A waiver of informed consent was granted by our institution's committee on human research to conduct this retrospective review. We identified patients with Stage III-IV oropharyngeal carcinoma who underwent chemoradiation therapy between April 2000 and September 2004 and underwent longitudinal follow-up care at the University of California, San Francisco (UCSF) Comprehensive Cancer Center. Patients who received clinical and radiographic follow-up at outside institutions were excluded. Prior to treatment, all patients underwent complete history and physical examination, panendoscopy and biopsy, CT or MRI of the head and neck region, laboratory studies and chest radiography, dental evaluation, and nutritional, speech and swallowing evaluation.
Recommended post treatment surveillance included clinical history and physical examination at a frequency of every 1-2 months for the first year, 2-3 months for the second year, 3-4 months for the third and fourth years, and 6 months for the fifth year. Chest radiograph and thyroid function studies were obtained yearly. All patients underwent a post treatment baseline MRI approximately two months after completion of chemoradiation therapy. Surveillance MRIs were performed approximately every 3-4 months in the first year post treatment and approximately every 6 months in subsequent years. All patients included in this study adhered closely to this protocol. MRI sequences included axial, coronal, and sagittal pregadolinium T1; fat-saturated axial fast spin echo T2; and fat-saturated axial and coronal postgadolinium T1. Adjunctive studies, such as PET/CT scans, were performed as clinical evaluation dictated, but were not specifically analyzed in this study. References to radiographic investigations imply MRI scans for the purposes of this study.
Patient charts were retrospectively reviewed for disease staging, treatment and surveillance information, and recurrence. For patients who experienced locoregional failure, charts were reviewed for description of recurrence, imaging and physical exam findings, and patient symptomatology at time of diagnosis. Time until treatment failure was defined as the difference from chemoradiation completion until radiographic or definitive clinical evidence of recurrence, whichever came first. Radiographic failure was defined by language within the finalized MRI report specifically implicating the presence of tumor or suggesting tumor presence by interval growth or concerning radiographic features such as signal characteristics.

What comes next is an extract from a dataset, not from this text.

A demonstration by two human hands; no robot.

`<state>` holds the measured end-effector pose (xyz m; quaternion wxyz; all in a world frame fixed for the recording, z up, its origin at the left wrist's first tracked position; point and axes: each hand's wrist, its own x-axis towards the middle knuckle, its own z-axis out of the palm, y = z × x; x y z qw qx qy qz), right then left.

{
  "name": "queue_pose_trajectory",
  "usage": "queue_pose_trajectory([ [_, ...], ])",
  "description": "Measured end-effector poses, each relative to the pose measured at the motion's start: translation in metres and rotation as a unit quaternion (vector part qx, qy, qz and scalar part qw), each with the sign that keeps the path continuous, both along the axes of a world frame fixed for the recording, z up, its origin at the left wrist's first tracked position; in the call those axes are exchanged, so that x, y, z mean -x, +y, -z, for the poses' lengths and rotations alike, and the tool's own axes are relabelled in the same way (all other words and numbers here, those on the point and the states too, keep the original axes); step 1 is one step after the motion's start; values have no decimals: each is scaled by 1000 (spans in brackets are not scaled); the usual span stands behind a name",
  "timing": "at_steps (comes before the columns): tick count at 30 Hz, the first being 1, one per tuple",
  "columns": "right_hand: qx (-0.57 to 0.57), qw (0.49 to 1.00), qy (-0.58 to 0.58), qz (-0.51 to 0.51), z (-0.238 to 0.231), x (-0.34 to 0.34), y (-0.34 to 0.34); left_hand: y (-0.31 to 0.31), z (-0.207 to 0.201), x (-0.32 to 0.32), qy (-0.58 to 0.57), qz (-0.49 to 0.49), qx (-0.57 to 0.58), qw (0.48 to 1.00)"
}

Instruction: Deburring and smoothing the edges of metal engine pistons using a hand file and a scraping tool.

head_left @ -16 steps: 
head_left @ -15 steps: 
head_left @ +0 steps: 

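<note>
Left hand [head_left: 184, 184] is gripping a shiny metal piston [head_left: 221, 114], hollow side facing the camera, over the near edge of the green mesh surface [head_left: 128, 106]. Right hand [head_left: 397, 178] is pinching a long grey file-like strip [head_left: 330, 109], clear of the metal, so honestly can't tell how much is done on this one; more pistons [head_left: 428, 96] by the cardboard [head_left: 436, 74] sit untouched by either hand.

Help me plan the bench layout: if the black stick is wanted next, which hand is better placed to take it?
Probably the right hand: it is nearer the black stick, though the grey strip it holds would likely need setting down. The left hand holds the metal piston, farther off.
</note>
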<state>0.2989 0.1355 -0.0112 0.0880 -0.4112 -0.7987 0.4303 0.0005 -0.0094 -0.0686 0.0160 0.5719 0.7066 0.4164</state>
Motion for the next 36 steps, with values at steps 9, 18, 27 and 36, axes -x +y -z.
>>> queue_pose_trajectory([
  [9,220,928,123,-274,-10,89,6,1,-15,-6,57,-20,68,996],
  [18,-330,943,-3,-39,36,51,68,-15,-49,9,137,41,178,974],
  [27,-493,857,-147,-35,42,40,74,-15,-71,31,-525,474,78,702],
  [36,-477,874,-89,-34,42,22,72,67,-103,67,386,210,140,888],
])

Additionally, for patients with clinical symptoms or questionable findings on MRI scans, review at tumor board by the multidisciplinary head and neck team routinely occurred, including the presence of an experienced head and neck radiologist. These definitions were then used to calculate MRI diagnostic accuracy measurements, including sensitivity, specificity, positive predictive value, and negative predictive value. Disease persistence versus recurrence was defined as disease identified within or after a 3-month-time frame post treatment, respectively. Invasive procedures performed within 4 months of chemoradiation completion, such as neck dissection, were considered to be an extension of primary treatment rather than investigations into disease recurrence.
Expense estimates were obtained from our institution's Department of Radiology. We based our estimates from current charge data for an MRI neck with gadolinium, which was $4,942 as of April, 2010.